I am comparing observed counts with expected counts generated by assuming equal probability. My data, in R, are as follows:
All <- matrix(c(51, 51, 76, 26), nrow=2, ncol=2) All [,1] [,2] [1,] 51 76 [2,] 51 26
When I run the chi-square, these are my results:
chisq.test(All) Pearson's Chi-squared test with Yates' continuity correction data: All X-squared = 12.016, df = 1, p-value = 0.0005275
This makes sense, but when I do the calculations by hand in Excel, using the formula ((|O-E|-0.5)^2)/E
, I come up with a very different X2 value: 23.539.
I have triple checked the formula, and I know that my input is the same as in R (O=76, 26; E=51, 51).

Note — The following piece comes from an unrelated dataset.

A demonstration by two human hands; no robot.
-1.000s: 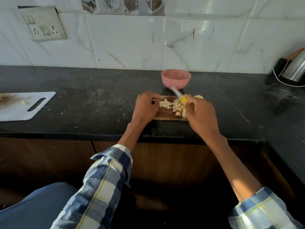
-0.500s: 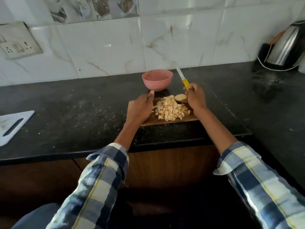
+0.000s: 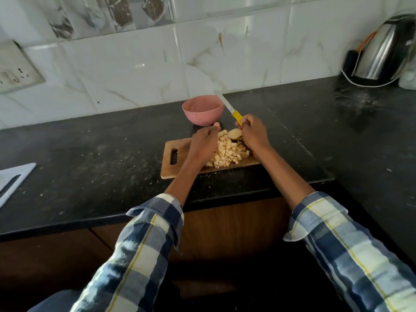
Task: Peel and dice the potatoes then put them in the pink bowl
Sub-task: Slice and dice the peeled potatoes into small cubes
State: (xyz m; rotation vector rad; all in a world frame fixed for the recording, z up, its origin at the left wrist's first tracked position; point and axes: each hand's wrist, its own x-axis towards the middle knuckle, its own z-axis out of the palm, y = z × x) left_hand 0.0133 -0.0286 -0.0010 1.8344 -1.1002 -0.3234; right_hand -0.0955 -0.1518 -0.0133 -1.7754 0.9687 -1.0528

What is going on? I have seen this question posed elsewhere (Exact formula Yates' correction in R), but there the discrepancy between R and Excel was solved by taking absolute value into account. I have already done that. Could the huge difference in X2 values really be the result of R using the smallest residual, instead of just 1/2 as I use in Excel?
Best Answer
When you call chisq.test
on a matrix, you're telling R you want to do a chi-square test of independence on a matrix of observed values.
What you appear to be trying to do is a chi-square goodness of fit test.
Yates correction is normally applied to chi-square tests of independence, rather than to goodness of fit tests (this is also the case in R).
[To perform a goodness of fit test on your data in R try prop.test(76,26+76)
]